A key document setting out a plan of action for implementing SDG4 is the 2015 Incheon Declaration.

In 2017, UNESCO, one of the leading international organisations in the field, published a Global Education Monitoring Report which looked at accountability in education. Its 2019 Report (published November 2018) focused on migration, displacement and education.

Another key player in achieving SDG4 is the Global Partnership for Education, which has been in existence since 2002. It is a 

multi-stakeholder partnership and funding platform that aims to strengthen education systems in developing countries in order to dramatically increase the number of children who are in school and learning.
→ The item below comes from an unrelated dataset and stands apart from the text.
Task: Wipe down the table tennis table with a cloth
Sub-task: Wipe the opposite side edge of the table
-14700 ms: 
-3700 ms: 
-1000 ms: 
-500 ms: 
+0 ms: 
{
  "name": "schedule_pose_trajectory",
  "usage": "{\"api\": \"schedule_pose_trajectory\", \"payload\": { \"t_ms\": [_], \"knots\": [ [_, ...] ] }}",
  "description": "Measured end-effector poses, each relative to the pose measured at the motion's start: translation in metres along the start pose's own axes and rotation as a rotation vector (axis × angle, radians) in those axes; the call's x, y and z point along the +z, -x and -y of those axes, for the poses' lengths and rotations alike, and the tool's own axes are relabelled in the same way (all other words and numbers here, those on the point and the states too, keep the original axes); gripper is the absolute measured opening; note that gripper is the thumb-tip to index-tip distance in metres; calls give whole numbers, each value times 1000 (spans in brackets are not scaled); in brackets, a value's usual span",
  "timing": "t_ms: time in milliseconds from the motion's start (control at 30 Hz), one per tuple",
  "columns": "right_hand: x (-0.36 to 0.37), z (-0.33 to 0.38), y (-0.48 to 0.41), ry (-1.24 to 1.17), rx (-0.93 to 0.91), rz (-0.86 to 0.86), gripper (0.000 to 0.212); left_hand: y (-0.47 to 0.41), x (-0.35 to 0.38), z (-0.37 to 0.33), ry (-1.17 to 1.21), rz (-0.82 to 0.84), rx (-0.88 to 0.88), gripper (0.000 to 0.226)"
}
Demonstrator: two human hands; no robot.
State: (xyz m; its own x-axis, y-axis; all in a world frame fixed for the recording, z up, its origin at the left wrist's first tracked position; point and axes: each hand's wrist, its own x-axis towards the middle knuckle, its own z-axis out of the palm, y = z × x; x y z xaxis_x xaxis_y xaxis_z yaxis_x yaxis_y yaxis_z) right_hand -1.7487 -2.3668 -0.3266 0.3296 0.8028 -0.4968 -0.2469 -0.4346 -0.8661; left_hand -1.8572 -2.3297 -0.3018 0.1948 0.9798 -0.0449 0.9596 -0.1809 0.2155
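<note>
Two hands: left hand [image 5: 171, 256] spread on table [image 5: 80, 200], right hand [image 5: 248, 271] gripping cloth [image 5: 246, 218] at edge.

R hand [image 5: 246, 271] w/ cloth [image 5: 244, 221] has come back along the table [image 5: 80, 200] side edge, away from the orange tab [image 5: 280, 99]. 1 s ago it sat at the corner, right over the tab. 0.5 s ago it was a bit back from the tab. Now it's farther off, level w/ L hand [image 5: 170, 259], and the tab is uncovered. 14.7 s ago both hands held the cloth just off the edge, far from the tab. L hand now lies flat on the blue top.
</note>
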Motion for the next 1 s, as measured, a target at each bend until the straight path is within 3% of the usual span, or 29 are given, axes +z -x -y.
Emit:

[…] GPE brings together developing countries, donors, international organizations, civil society, teacher organizations, the private sector and foundations.

GPE has adopted as its vision the new Global Goal for education, calling for inclusive, equitable quality education for all by 2030. GPE 2020, GPE’s strategic plan for the next five years, turns this vision in actionable goals and objectives.

Over 65 developing countries are involved with the GPE.

The UK is a strong supporter of efforts to achieve SDG4 – for example, through its £500 million Girls Education Challenge, now in its second phase, and through its financial backing for the GPE, worth £225 million.